Le texte ayant une influence sur les croyances, actions et relations des personnes, il importe de se pencher sur sa signification. Or Fairclough distingue trois types, interdépendants, de signification dans les textes : l’action, la représentation et l’identification. L’action correspond à la mise en actes par le texte d’une relation sociale, relation très différente, par exemple, entre l’auteur d’un texte informatif ou polémique et le lecteur. Par la représentation de certains aspects du monde (et la non-représentation d’autres aspects), le texte construit une signification variable et sélective. Finalement, l’identification de l’auteur au contenu du texte, par son engagement et son jugement, informe elle aussi la signification construite dans le texte. Dans leur rapport d’interdépendance, ces trois types de signification affectent à la fois la construction du texte, sa réception et son interprétation, d’autant plus que le texte est inscrit dans des rapports sociaux de pouvoir : l’action est donc aussi une action sur les autres, la représentation est aussi un contrôle sur ce qui est dit, et l’identification est aussi un engagement moral, éthique. Action, représentation et identification se reflètent par ailleurs dans les genres (un éditorial est une action différente d’une nouvelle brève et d’une entrevue), discours (par lesquels les représentations sont exprimées) et styles (adoptés par l’auteur via son identification plus ou moins forte à l’égard du contenu du texte).

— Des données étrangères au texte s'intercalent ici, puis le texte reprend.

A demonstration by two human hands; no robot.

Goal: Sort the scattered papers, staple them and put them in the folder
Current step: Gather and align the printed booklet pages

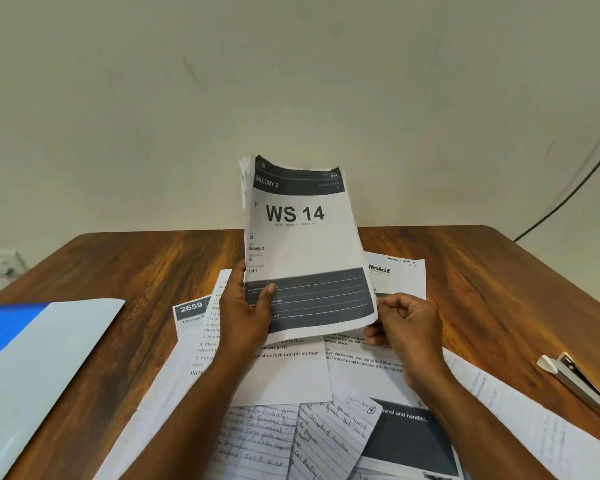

La conception du texte offerte par Fairclough situe le texte dans des relations externes et internes. Les relations externes du texte en constituent la dimension sociale : le texte en relation avec les structures, pratiques et événements sociaux, ainsi qu’avec d’autres textes. La dimension linguistique du texte est comprise par Fairclough comme des relations internes : sémantiques (relations entre mots, clauses et paragraphes), grammaticales (relations entre morphèmes, entre les mots d’une même phrase) et lexicales (relations de cooccurrence dans le vocabulaire). Les rapports entre les différentes parties des textes et discours, et leur imbrication dans le social, accentuent l’importance d’appréhender leur complexité :

I see discourse as ways of representing aspects of the world – the processes, relations and structures of the material world, the ‘mental world’ of thoughts, feelings, beliefs and so forth, and the social world. Particular aspects of the world may be represented differently, so we are generally in the position of having to consider the relationship between discourses. Different discourses are different perspectives on the world, and they are associated with the different relations peoples have to the world, which in turn depends on their positions in the world, their social and personal identities, and the social relationships in which they stand to other people. […] Discourses constitute part of the resources which people deploy in relating to one another – keeping separate from one another, cooperating, competing, dominating – and in seeking to change the ways in which they related to one another. (Fairclough, 2003 : 124)

L’annexe 4 présente les questions types avec lesquelles les textes ont été abordés. L’attention a plus particulièrement été portée sur les patrons d’inclusion/exclusion d’événements et d’acteurs sociaux, sur leur représentation (actif ou passif, en tant que sujet/objet/abject, à l’avant-plan ou à l’arrière-plan, stéréotypés, etc.) et sur leur contextualisation, c’est-à-dire leur cadrage dans le contexte social plus large qui implique de mettre de l’avant certains aspects et d’en occulter d’autres. La présence de présupposés qui informeraient le cadrage ainsi que les patrons d’inclusion/exclusion a elle aussi été prise en considération.

L’analyse montre ainsi comment les médias gais québécois participent à la construction et à la valorisation d’une certaine subjectivité gaie et d’un certain parcours migratoire, mis de l’avant au détriment d’autres formes d’être. Ces textes faisant partie d’un contexte social plus large, qu’ils influencent, tout en étant eux-mêmes influencés par ce contexte, leur analyse permettra de faire ressortir de possibles pratiques discursives par lesquelles sont (re)produites et légitimées les inégalités sociales parmi les minorités sexuelles, mais aussi entre les minorités sexuelles et d’autres minorités, en particulier les minorités ethniques et religieuses.